Don't Know Why

As we have shared the news of Jellybean's heart issues with people, we've have two main questions:

1)  Is it the same thing Lil' Bit has?  No.  If it was, doctors would be writing this up in medical journals right now.

2)  Do they know why both your kids have heart issues?  No.  There are lots of factors that can play a role in children getting congenital heart defects (CHD).  Below is our best understanding of some of those risks and why don't seem to be applicable.

Family History
This is generally the biggest factor, hence the big jump in probability of Jellybean having a heart defect once we discovered Lil' Bit had one.  However, to the best of our knowledge, there are no cases of a CHD anywhere in either my or Phil's family.  So, although Lil' Bit's having one increased the chance Jellybean would also have one, Lil' Bit had no increased risks.

Anti-depressant Use
First, an interesting fact:  The fetal heart is fully formed by roughly 7 or 8 weeks gestation, which is generally long before most people know they are pregnant.  Thus, things that occur later in pregnancy have no bearing on whether there are CHDs.  However, because I was taking my anti-depressant prior to and during that time period, and there is a link between the anti-depressant I have been taking and babies having CHDs, we were concerned about this.  However, the drug I took (my doctor just switched me to something new) is linked to a very specific type of defect which Jellybean doesn't have, and I didn't take any anti-depressants during my pregnancy with Lil' Bit.  I have had at least seven different doctors reassure me that this was not the cause.

Uncontrolled Diabetes
Children born to women whose diabetes was not well-controlled are statistically more likely to have a CHD.  However, because my diabetes is gestational, it is less-likely to be the cause of any issues.  My doctors reassured me this is generally applicable to women who are diabetic pre-pregnancy.  In addition, my A1C test at 3 months gestation revealed a nice low average blood sugar level of like 5.5 (well in the normal range).  Because this test provides an average blood sugar level for the prior 3 months, to the extent that there was any chance I had diabetes prior to pregnancy, it could not even remotely be considered out of control.  This was not the cause of either child's CHD.

Chromosomal Abnormalities
There are lots of chromosomal abnormalities that are associated with CHDs and, because I was 34 at the time the embryos were created, my kids were at a slightly higher risk of such abnormalities than if I had been younger.  Because we are unwilling to risk a miscarriage to have an amniocentesis done, we won't know until after Jellybean is born whether he has any such abnormalities.  We do know, however, that Lil' Bit doesn't have any and, because her embryo and Jellybean's were created at the same time, there is no additional risk for him based on my increased age during his pregnancy--the risk is calculated based on the age of the egg, which was the same for both kids.

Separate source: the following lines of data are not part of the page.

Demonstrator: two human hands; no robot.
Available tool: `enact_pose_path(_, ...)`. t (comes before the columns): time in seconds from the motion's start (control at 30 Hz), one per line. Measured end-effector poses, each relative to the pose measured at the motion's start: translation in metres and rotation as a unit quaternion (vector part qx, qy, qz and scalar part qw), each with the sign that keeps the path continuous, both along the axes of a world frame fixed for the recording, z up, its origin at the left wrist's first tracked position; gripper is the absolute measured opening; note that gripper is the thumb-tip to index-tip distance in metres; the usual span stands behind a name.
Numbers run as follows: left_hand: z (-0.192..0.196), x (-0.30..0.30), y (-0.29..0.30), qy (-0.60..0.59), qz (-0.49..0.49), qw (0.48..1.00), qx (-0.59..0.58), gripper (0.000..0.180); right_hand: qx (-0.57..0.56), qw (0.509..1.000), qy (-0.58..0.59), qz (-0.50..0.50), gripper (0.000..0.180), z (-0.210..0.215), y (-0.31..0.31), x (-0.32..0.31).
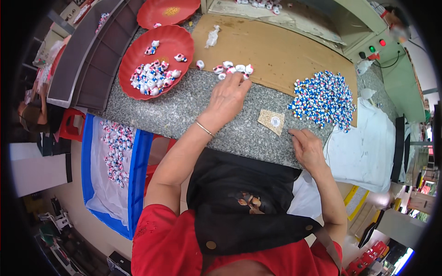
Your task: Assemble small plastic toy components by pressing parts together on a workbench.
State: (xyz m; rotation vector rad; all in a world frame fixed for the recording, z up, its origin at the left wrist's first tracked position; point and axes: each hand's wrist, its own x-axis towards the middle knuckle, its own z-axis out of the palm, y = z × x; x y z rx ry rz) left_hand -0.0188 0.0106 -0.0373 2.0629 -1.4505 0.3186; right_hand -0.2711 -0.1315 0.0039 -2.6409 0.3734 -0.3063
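Note:
My left hand (228, 99) reaches over the stone worktop, fingers bent together at a short row of small white-and-pink figurine heads (230, 69). Its fingertips appear closed on one head at the right end of the row; the fingers partly hide it. Near the front edge of the worktop, my right hand (307, 149) rests with its fingers loosely curled and apart, nothing visible in them. A tan speckled pad (269, 120) with a round white sticker lies just beyond its fingertips. Farther back at the right spreads a heap of small blue-and-white figurine bodies (324, 99).
A scalloped red plate (129, 76) holds assembled figurines, with another red plate (161, 11) behind. Brown cardboard (276, 46) covers the back worktop, below a metal machine (363, 27) with lit buttons. A blue crate (142, 161) of figurines stands lower left; white cloth (363, 147) lies right.

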Motion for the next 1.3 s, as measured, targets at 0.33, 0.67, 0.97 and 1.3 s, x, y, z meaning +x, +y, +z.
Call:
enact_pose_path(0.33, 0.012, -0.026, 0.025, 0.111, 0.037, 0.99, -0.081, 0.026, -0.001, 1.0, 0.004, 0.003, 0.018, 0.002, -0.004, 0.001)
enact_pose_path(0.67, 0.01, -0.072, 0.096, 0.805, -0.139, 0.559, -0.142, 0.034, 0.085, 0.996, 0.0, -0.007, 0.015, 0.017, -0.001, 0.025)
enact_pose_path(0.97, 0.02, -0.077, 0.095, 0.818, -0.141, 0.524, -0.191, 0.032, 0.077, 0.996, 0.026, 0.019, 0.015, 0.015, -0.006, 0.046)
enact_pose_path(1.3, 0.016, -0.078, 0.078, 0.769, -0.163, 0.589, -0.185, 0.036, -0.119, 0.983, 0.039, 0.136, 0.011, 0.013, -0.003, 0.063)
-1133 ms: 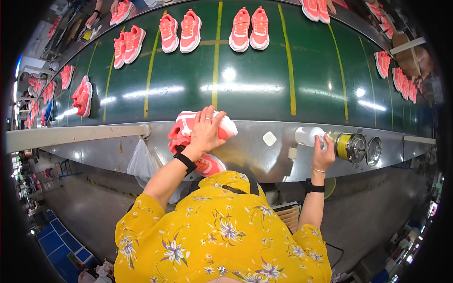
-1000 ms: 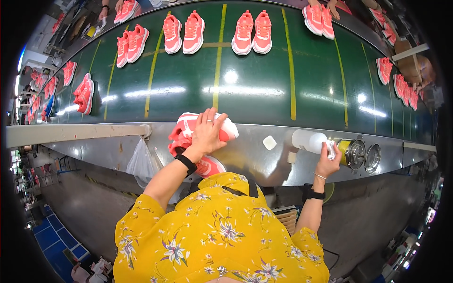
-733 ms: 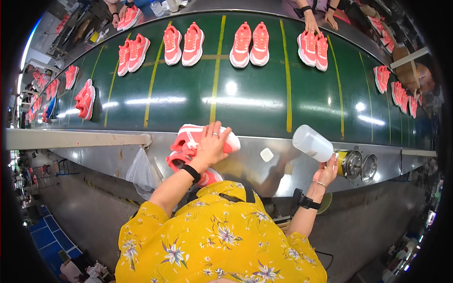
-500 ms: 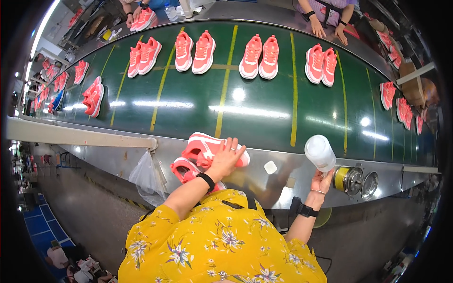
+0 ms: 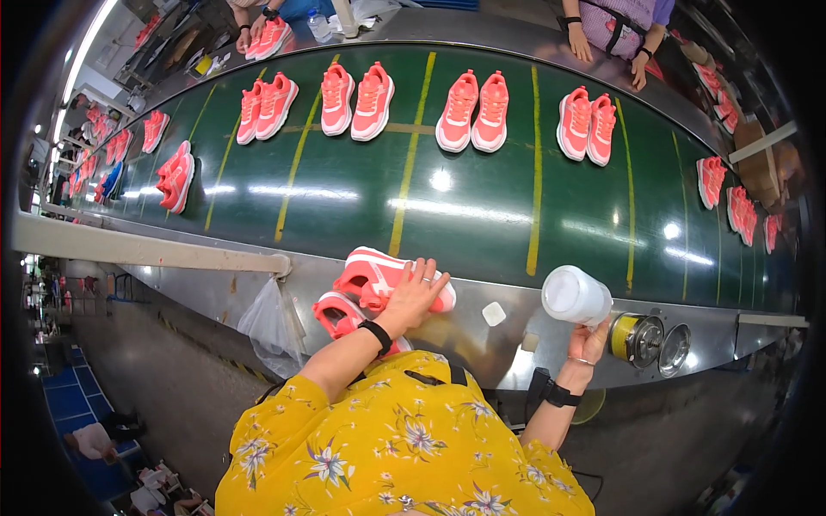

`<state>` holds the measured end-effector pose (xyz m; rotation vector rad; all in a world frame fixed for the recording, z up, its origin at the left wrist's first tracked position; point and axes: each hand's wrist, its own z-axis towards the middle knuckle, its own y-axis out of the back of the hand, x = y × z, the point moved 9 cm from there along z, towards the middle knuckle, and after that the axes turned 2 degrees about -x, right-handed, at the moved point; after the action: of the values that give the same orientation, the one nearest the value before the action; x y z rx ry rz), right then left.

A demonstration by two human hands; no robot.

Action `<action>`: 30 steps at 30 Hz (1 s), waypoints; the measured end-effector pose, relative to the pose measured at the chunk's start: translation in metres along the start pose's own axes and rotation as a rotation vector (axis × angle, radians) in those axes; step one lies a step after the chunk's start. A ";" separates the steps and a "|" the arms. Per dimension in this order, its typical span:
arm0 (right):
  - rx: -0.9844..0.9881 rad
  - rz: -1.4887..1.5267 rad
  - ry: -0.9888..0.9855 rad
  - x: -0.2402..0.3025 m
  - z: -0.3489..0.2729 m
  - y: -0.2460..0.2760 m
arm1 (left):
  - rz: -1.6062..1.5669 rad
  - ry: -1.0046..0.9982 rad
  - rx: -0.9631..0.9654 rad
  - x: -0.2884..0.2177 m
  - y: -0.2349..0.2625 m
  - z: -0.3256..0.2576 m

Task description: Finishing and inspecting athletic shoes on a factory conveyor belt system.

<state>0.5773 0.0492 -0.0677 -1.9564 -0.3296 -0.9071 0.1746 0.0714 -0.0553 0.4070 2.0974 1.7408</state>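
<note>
A coral sneaker point(image 5: 370, 277) with a white sole lies tilted on the metal ledge point(image 5: 469, 344) in front of me. My left hand point(image 5: 413, 297) is laid over its toe half, fingers bent across the upper; the thumb is hard to make out. A second coral sneaker point(image 5: 337, 315) sits just nearer, partly behind my left forearm. Off to the right, my right hand point(image 5: 588, 342) grips a white plastic bottle point(image 5: 575, 295) by its lower end. The bottle leans left, its round end up and away from my palm. Between the hands lies a small white square piece point(image 5: 493, 315).
Beyond the ledge runs a green conveyor belt point(image 5: 482, 202) with yellow lines, carrying several pairs of coral sneakers point(image 5: 473, 112). A metal pot point(image 5: 637, 338) and its round lid point(image 5: 674, 350) stand right. A beige bar point(image 5: 155, 249) and plastic bag point(image 5: 271, 318) are left. Co-workers' hands point(image 5: 607, 56) are across.
My right hand has tipped the white bottle further to the left. My left hand stays on the sneaker. The view has shifted slightly, and the co-worker's hands across the belt have moved.
</note>
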 end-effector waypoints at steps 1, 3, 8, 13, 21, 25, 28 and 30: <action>0.052 -0.036 0.013 0.004 -0.001 -0.006 | 0.006 0.005 -0.004 0.000 0.000 0.000; -0.019 -0.054 0.019 0.006 -0.004 -0.001 | 0.002 -0.001 -0.002 -0.001 0.000 -0.001; -0.173 -0.044 0.041 0.015 -0.008 0.006 | 0.034 -0.001 0.015 -0.003 0.005 0.005; -0.274 -0.880 0.659 0.083 -0.031 -0.013 | 0.002 0.032 0.080 -0.011 0.004 0.008; -0.122 -1.475 1.015 0.073 -0.070 -0.064 | 0.034 0.032 0.038 -0.017 0.011 0.010; -0.057 -1.495 1.086 0.067 -0.074 -0.074 | 0.039 0.028 0.022 -0.013 0.008 0.018; 0.009 -1.504 1.141 0.058 -0.081 -0.082 | 0.032 0.019 0.058 -0.016 0.008 0.025; 0.030 -1.535 1.139 0.053 -0.083 -0.085 | 0.049 0.003 0.079 -0.019 0.009 0.029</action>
<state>0.5287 0.0190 0.0493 -0.5488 -1.1203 -2.6640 0.2044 0.0895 -0.0495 0.4827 2.1809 1.6904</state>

This is the biggy, and it's somewhat controversial.  Initially, there was a fair amount of research that indicated a link between IVF, particularly with the use of ICSI, and CHD.  Subsequent research indicated that the increased correlation could be because of the increase in multiples (twins, triplets, etc).  Other research has shown that although there is an increased incidence of CHD among IVF users, it is because there is an increased incidence for couples who suffer infertility, regardless of the fertility method used to conceive.  Thus, whether Clomid, IUI, IVF, or natural conception after years of infertility, the incidence rate appeared correlated with infertility, not IVF.  We had seen this research and thought that since our infertility issues were largely structural--the result of blocked tubes from a ruptured appendix--rather than genetic or hormonal, we had a lower risk.  Guess not.  In any event, the current understanding is that children conceived using IVF do not have an increased risk of developing a CHD.

So, there you have it.  The only risk factors for CHD that might have some application in our case appear not to be the cause.  And, in truth, I'm not sure it really matters what caused it.  If it turns out I did something to cause it, would being able to beat myself up about it change anything?  No.  Would pointing the finger at IVF help?  No.  I think we would have made the same choices because the odds of any child having a CHD are just so darn small.  So, to the best of our ability, we're setting aside the need to know why it happened and just focusing on what we do from here.  It seems like a much better use of our limited physical and emotional resources right now.